TASK DETAILS ::
Every record must be reproduced exactly. Leave none out.

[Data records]
= Beginning of Section =

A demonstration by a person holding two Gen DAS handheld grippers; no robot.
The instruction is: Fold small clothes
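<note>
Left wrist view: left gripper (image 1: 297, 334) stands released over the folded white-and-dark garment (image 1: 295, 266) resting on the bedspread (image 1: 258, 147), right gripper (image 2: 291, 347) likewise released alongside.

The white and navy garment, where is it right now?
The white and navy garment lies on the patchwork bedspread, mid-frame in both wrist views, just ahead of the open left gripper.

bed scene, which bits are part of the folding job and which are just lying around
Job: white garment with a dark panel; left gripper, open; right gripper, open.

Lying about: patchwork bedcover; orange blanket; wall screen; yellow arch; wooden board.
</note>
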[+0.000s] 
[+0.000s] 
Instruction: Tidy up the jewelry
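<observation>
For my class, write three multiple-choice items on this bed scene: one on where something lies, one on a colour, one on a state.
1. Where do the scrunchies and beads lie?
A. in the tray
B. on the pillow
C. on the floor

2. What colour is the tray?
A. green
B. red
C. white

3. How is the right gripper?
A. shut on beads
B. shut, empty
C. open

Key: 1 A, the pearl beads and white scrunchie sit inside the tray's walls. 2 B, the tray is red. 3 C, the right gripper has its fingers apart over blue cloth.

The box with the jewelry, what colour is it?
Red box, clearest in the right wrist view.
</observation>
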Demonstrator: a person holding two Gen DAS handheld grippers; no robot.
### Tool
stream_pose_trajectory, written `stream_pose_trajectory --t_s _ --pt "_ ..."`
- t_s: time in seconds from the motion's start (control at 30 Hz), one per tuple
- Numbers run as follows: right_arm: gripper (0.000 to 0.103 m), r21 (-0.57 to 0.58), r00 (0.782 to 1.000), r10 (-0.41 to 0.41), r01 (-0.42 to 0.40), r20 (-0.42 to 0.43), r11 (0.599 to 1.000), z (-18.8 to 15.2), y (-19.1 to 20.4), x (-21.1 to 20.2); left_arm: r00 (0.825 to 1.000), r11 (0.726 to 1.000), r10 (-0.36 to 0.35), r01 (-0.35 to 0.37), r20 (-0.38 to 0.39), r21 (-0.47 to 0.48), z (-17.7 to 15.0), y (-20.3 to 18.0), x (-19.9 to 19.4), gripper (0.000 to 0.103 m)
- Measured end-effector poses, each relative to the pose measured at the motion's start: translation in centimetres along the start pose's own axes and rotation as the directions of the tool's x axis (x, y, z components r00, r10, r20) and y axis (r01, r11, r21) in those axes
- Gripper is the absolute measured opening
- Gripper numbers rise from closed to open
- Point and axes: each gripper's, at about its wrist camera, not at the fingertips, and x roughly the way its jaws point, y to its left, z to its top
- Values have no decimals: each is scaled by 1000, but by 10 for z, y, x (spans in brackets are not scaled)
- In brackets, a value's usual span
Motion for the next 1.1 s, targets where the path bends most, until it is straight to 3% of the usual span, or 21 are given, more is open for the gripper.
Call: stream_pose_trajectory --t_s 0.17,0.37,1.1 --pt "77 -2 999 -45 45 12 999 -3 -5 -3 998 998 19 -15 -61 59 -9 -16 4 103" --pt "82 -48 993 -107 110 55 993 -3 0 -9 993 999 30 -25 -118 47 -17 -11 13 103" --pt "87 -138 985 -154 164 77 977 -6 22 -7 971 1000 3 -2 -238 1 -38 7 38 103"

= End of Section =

EXERCISE SOLUTION ::
A demonstration by a person holding two Gen DAS handheld grippers; no robot.
The instruction is: Fold small clothes
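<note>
Left wrist view: left gripper (image 1: 297, 334) stands released over the folded white-and-dark garment (image 1: 295, 266) resting on the bedspread (image 1: 258, 147), right gripper (image 2: 291, 347) likewise released alongside.

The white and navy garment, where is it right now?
The white and navy garment lies on the patchwork bedspread, mid-frame in both wrist views, just ahead of the open left gripper.

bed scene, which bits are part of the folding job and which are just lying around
Job: white garment with a dark panel; left gripper, open; right gripper, open.

Lying about: patchwork bedcover; orange blanket; wall screen; yellow arch; wooden board.
</note>
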[+0.000s] 
[+0.000s] 
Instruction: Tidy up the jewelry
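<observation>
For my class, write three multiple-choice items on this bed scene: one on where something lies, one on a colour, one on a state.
1. Where do the scrunchies and beads lie?
A. in the tray
B. on the pillow
C. on the floor

2. What colour is the tray?
A. green
B. red
C. white

3. How is the right gripper?
A. shut on beads
B. shut, empty
C. open

Key: 1 A, the pearl beads and white scrunchie sit inside the tray's walls. 2 B, the tray is red. 3 C, the right gripper has its fingers apart over blue cloth.

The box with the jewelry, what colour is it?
Red box, clearest in the right wrist view.
</observation>
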Demonstrator: a person holding two Gen DAS handheld grippers; no robot.
### Tool
stream_pose_trajectory, written `stream_pose_trajectory --t_s _ --pt "_ ..."`
- t_s: time in seconds from the motion's start (control at 30 Hz), one per tuple
- Numbers run as follows: right_arm: gripper (0.000 to 0.103 m), r21 (-0.57 to 0.58), r00 (0.782 to 1.000), r10 (-0.41 to 0.41), r01 (-0.42 to 0.40), r20 (-0.42 to 0.43), r11 (0.599 to 1.000), z (-18.8 to 15.2), y (-19.1 to 20.4), x (-21.1 to 20.2); left_arm: r00 (0.825 to 1.000), r11 (0.726 to 1.000), r10 (-0.36 to 0.35), r01 (-0.35 to 0.37), r20 (-0.38 to 0.39), r21 (-0.47 to 0.48), z (-17.7 to 15.0), y (-20.3 to 18.0), x (-19.9 to 19.4), gripper (0.000 to 0.103 m)
- Measured end-effector poses, each relative to the pose measured at the motion's start: translation in centimetres along the start pose's own axes and rotation as the directions of the tool's x axis (x, y, z components r00, r10, r20) and y axis (r01, r11, r21) in those axes
- Gripper is the absolute measured opening
- Gripper numbers rise from closed to open
- Point and axes: each gripper's, at about its wrist camera, not at the fingertips, and x roughly the way its jaws point, y to its left, z to its top
- Values have no decimals: each is scaled by 1000, but by 10 for z, y, x (spans in brackets are not scaled)
- In brackets, a value's usual span
Motion for the next 1.1 s, targets where the path bends most, until it is straight to 3% of the usual span, or 21 are given, more is open for the gripper.
Call: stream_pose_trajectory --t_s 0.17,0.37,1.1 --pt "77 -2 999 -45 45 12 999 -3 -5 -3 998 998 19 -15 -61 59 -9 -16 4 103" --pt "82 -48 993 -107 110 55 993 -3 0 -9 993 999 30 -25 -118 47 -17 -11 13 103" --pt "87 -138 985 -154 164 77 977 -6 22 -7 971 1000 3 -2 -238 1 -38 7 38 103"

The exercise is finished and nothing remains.